* [Exercise prompt] Starting at the line below that contains "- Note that" and ending at the line that contains "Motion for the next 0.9", retype each line exactly as it stands, but omit the pictures.

-- Supplied records follows --

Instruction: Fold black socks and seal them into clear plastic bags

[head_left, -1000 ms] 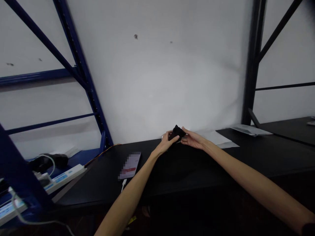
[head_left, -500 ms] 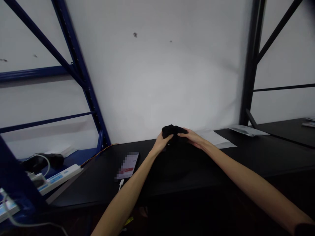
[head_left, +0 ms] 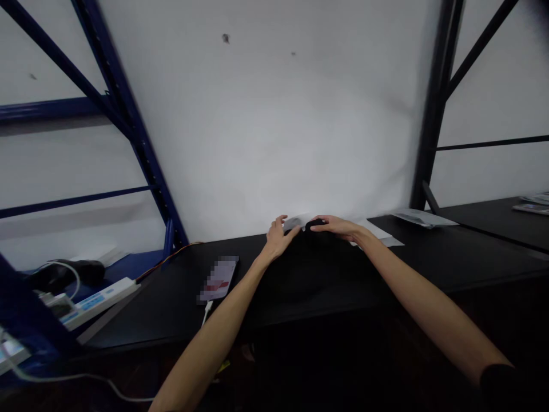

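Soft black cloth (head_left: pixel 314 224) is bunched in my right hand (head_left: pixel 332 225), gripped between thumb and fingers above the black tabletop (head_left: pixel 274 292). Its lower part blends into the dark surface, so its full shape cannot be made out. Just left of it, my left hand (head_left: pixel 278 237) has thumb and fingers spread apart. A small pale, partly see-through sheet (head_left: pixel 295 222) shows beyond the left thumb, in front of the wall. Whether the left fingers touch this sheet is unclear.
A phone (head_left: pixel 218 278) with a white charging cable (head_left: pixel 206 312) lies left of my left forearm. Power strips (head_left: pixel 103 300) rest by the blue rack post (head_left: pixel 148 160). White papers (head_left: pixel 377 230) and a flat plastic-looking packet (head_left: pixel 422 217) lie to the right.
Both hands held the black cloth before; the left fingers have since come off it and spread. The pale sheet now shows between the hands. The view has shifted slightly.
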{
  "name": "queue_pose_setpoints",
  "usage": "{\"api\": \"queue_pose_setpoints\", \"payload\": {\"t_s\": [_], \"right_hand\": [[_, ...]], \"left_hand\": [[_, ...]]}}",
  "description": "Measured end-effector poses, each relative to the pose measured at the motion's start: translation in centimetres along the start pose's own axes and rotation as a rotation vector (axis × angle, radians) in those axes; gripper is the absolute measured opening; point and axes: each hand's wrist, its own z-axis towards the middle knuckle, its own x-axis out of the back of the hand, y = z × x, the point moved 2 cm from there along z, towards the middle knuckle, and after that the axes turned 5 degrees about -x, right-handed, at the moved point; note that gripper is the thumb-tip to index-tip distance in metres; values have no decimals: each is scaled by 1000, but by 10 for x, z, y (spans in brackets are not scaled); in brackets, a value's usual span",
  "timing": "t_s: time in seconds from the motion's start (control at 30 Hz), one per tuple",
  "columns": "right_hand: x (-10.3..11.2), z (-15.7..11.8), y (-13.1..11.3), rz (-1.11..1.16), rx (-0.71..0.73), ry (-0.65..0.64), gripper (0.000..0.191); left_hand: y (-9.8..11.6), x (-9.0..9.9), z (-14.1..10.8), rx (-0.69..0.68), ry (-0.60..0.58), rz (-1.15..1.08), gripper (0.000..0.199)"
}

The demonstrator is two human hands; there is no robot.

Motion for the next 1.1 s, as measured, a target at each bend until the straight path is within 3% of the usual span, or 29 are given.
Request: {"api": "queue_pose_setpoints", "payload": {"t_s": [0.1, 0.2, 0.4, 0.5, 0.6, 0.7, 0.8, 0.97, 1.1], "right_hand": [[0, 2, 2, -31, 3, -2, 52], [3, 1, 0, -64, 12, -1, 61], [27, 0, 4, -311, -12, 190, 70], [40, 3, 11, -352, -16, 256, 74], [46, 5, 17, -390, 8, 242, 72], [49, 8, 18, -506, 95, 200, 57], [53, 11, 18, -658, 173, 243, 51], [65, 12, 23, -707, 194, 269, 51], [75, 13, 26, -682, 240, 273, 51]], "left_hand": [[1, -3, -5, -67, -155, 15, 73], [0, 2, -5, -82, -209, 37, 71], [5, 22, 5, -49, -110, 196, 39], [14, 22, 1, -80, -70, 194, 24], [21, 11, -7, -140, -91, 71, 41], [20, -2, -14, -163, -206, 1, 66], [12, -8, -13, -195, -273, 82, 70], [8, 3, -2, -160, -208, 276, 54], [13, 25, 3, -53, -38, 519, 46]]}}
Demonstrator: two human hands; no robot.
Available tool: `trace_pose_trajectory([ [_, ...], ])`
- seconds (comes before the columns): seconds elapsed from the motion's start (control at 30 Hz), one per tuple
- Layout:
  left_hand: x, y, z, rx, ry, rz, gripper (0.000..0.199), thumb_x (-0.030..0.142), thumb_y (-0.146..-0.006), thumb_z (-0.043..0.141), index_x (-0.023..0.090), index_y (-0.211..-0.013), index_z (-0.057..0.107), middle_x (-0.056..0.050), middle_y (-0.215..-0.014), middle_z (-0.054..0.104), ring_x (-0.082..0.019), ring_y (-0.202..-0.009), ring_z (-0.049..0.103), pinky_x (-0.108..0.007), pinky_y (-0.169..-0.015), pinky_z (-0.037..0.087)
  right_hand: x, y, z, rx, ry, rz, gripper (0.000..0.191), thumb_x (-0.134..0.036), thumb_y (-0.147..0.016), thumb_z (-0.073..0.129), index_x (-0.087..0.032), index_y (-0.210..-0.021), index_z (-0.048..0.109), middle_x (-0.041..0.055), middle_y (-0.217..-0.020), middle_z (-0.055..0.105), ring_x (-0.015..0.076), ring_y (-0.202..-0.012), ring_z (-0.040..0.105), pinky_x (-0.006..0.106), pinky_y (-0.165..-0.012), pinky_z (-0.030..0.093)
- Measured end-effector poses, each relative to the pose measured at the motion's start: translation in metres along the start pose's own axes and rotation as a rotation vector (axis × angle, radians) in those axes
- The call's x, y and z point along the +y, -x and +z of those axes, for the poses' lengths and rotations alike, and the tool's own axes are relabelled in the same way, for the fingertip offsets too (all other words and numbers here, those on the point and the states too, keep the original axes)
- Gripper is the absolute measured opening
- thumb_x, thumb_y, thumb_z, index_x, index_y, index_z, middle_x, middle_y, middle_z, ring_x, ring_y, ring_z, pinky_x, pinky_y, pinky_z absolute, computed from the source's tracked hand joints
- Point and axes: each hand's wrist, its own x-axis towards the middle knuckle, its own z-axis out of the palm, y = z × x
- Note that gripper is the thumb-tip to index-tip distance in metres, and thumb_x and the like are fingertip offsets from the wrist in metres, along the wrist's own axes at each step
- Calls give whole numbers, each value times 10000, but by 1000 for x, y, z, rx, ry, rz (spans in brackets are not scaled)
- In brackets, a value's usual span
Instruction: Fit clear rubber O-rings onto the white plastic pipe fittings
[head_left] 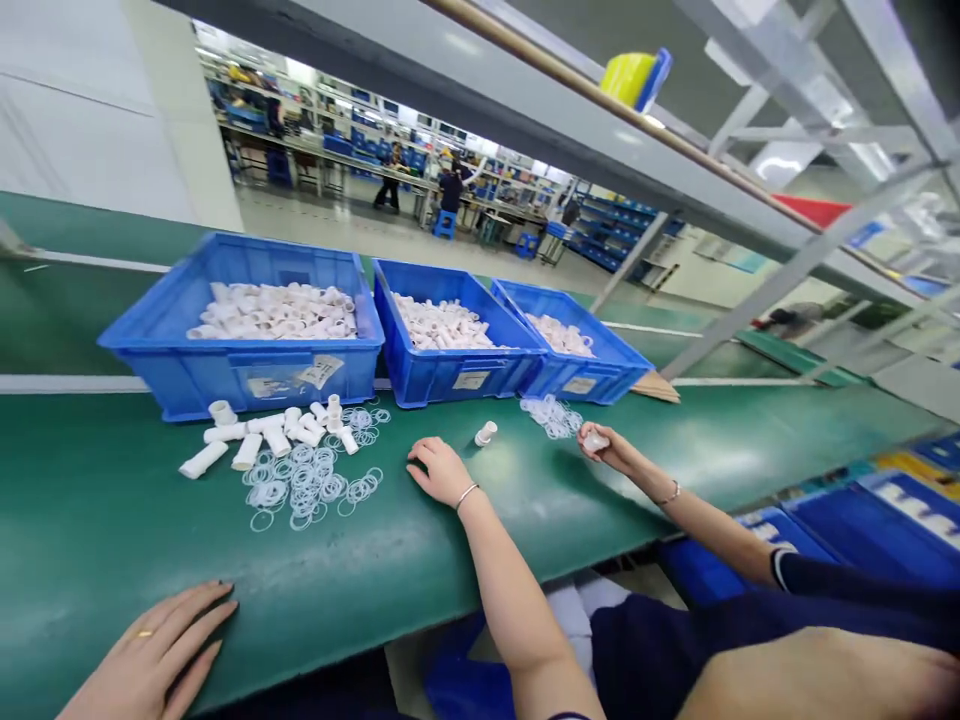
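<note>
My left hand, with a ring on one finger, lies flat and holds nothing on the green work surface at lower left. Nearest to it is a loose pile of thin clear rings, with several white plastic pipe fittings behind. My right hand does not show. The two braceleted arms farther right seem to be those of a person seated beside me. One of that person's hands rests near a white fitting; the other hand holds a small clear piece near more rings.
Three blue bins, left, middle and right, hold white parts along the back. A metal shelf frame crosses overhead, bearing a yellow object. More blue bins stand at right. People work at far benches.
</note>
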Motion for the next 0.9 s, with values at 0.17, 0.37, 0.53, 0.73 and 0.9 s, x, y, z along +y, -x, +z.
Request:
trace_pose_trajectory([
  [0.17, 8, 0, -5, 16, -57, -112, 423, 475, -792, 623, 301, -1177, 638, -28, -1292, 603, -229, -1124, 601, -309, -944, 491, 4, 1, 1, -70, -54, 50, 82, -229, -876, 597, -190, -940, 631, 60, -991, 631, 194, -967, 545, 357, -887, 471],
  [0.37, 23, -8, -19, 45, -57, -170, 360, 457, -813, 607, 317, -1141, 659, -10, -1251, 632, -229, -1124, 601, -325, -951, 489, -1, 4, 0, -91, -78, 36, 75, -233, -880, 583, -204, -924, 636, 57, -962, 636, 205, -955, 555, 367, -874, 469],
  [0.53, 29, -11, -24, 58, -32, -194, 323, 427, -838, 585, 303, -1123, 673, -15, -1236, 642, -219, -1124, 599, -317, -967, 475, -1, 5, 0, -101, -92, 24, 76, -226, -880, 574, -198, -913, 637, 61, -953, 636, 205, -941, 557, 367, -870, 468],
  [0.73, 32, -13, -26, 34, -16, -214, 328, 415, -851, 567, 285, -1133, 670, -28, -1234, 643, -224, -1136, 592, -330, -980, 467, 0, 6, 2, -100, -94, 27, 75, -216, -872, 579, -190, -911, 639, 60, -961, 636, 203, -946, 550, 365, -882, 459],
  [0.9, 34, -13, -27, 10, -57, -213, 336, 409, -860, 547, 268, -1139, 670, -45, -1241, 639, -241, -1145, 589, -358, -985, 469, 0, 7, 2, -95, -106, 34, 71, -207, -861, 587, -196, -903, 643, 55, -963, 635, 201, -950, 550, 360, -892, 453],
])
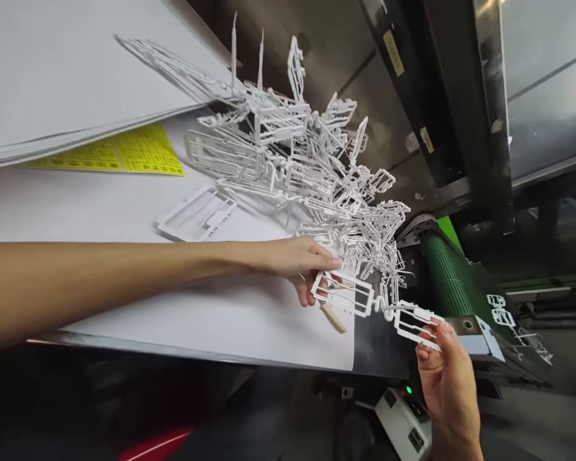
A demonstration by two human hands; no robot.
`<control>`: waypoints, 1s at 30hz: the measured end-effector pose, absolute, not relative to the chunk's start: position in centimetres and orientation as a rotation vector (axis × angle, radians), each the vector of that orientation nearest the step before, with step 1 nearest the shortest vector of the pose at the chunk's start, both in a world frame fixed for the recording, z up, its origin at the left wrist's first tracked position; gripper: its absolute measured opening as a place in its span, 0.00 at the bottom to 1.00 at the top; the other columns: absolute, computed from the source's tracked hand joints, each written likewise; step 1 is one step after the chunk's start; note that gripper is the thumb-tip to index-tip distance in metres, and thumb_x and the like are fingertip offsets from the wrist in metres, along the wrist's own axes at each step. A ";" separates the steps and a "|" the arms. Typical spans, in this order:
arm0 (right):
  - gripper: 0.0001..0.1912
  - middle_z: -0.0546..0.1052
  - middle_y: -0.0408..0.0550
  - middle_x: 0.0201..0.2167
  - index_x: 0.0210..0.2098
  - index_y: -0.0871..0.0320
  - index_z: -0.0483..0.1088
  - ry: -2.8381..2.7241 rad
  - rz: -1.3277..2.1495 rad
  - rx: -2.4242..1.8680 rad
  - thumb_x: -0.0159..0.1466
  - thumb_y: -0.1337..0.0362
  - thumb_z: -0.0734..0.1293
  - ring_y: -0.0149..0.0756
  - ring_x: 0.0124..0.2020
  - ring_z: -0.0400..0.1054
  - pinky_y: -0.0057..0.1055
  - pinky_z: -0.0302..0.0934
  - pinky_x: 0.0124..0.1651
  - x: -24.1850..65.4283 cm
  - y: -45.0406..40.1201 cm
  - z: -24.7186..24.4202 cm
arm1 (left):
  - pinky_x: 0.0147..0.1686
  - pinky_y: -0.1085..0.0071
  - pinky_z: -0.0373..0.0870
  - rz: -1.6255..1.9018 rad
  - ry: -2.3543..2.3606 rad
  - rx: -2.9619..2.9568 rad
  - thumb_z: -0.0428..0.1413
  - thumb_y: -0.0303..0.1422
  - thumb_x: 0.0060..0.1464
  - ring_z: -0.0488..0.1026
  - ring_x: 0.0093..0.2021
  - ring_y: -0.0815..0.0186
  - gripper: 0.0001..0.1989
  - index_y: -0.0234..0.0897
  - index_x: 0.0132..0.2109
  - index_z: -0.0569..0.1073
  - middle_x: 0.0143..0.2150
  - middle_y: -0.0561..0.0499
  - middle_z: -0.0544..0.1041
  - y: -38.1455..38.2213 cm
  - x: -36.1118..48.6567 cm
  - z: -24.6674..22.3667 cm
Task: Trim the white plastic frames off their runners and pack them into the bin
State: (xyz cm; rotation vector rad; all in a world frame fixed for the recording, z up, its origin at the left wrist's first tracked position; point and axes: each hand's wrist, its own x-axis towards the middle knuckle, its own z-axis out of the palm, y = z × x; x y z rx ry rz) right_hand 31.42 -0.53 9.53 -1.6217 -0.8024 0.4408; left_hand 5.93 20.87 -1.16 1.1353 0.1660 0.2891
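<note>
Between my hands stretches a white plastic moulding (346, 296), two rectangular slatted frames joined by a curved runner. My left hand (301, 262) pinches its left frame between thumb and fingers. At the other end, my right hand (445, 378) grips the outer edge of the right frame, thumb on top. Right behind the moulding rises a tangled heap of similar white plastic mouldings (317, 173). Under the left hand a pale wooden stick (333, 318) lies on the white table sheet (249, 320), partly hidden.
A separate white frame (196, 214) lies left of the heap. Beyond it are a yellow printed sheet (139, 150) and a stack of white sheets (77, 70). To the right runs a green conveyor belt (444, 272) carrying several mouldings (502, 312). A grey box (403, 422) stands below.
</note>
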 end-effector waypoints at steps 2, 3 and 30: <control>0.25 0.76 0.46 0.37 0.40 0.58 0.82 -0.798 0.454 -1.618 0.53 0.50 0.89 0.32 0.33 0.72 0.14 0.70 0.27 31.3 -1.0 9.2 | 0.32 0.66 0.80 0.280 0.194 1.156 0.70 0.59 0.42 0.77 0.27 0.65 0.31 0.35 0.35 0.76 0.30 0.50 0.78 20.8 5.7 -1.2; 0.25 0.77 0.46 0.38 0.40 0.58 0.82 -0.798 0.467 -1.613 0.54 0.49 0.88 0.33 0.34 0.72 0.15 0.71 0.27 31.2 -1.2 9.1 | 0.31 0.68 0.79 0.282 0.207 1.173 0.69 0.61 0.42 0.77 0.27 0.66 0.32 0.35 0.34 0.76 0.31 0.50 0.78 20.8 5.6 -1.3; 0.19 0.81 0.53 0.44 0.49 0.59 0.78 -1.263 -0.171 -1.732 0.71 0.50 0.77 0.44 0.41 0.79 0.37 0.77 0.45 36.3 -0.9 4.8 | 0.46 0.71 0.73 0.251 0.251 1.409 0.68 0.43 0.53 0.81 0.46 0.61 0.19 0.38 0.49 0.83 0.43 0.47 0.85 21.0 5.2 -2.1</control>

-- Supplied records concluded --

* [Response to the task]
- Note that gripper is the thumb-tip to index-tip distance in metres, and thumb_x and the like are fingertip offsets from the wrist in metres, along the wrist's own axes at each step
- Calls give whole numbers, each value times 10000, but by 1000 for x, y, z, rx, ry, rz (spans in brackets are not scaled)
- In brackets, a value's usual span
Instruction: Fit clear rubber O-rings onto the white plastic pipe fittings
[head_left] 
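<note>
My left hand, with a ring on one finger, lies flat and holds nothing on the green work surface at lower left. Nearest to it is a loose pile of thin clear rings, with several white plastic pipe fittings behind. My right hand does not show. The two braceleted arms farther right seem to be those of a person seated beside me. One of that person's hands rests near a white fitting; the other hand holds a small clear piece near more rings.
Three blue bins, left, middle and right, hold white parts along the back. A metal shelf frame crosses overhead, bearing a yellow object. More blue bins stand at right. People work at far benches.
</note>
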Motion for the next 0.9 s, with values at 0.17, 0.37, 0.53, 0.73 and 0.9 s, x, y, z along +y, -x, +z.

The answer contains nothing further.